Bieżące informacje

Wrocławscy policjanci wraz z ratownikami pomogli mężczyźnie, który wpadł do miejskiej fosy

Data publikacji 11.08.2021

Do niebezpiecznej sytuacji doszło wczoraj w rejonie fosy miejskiej przy wrocławskim Podwalu. To właśnie tam 38-letni mężczyzna wpadł do wody, z której nie mógł się wydostać. Natychmiast na miejscu zjawili się funkcjonariusze oraz ratownicy wodni, którzy pomogli wycieńczonemu mieszkańcowi Wrocławia wydostać się na stromy brzeg. Gdyby nie ta interwencja, cała sytuacja mogła skończyć się tragicznie.

Nie tylko rzeka, jezioro czy morze to miejsce, gdzie może dojść do tragicznego zdarzenia. Nawet mały zbiornik wodny może stanowić śmiertelne zagrożenie. A do utraty zdrowia, czy nawet życia wczoraj we Wrocławiu mogło dojść z bardzo prozaicznej przyczyny, bowiem ze wstępnych ustaleń policjantów wynika, że poszkodowany mężczyzna wpadł do wody podczas załatwiania potrzeb fizjologicznych.

Kilka minut po godzinie 13. do służb wpłynęła informacja o mężczyźnie, który znajduje się w fosie miejskiej na wysokości Podwala. Natychmiast na miejsce zostali skierowani policjanci oraz ratownicy wodni. Po przyjeździe potwierdzili zgłoszenie. W wodzie znajdował się mężczyzna, który miał bardzo duże problemy z wydostaniem się z akwenu. Był wycieńczony i nie miał siły samemu wyjść na bardzo stromy brzeg.

Funkcjonariusze razem z ratownikami zeszli nad wodę i próbowali przekazać poszkodowanemu rzutkę ratowniczą. Ten jednak z powodu zmęczenia nie był w stanie jej użyć. Dopiero założenie liny przez jednego z ratowników umożliwiło doprowadzenie mężczyzny do brzegu.

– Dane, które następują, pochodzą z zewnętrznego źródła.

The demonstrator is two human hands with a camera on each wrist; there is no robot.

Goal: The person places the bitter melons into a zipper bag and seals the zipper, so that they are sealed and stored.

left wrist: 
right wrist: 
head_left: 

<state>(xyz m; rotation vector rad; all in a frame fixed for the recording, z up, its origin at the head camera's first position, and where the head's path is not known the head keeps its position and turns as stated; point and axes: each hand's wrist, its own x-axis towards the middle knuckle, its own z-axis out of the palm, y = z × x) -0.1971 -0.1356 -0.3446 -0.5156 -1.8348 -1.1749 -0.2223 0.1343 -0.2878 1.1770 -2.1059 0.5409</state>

Jednak przetransportowanie go w bezpieczne miejsce było bardzo trudne. Stromy brzeg oraz problemy zdrowotne mężczyzny uniemożliwiały szybkie wciągnięcie go ponad bezpośredni brzeg fosy. Policjanci ramię w ramię z ratownikami metr po metrze przenieśli mężczyznę ponad zabezpieczeniami fosy i monitorowali jego stan aż do momentu przekazania pod opiekę zespołowi karetki pogotowia.

Na szczęście mężczyźnie nic poważnego się nie stało, jednak gdyby nie pomoc ze strony policjantów i ratowników cała sytuacja mogła skończyć się tragicznie. Jest to też kolejny przykład, jak niewiele trzeba, aby doszło do nieszczęścia i każdy zbiornik wodny może stanowić zagrożenie. Tym razem w porę zareagowali świadkowie, którzy o zdarzeniu poinformowali odpowiednie służby, a funkcjonariusze samemu narażając się na niebezpieczeństwo uratowali życie i zdrowie 38-latka.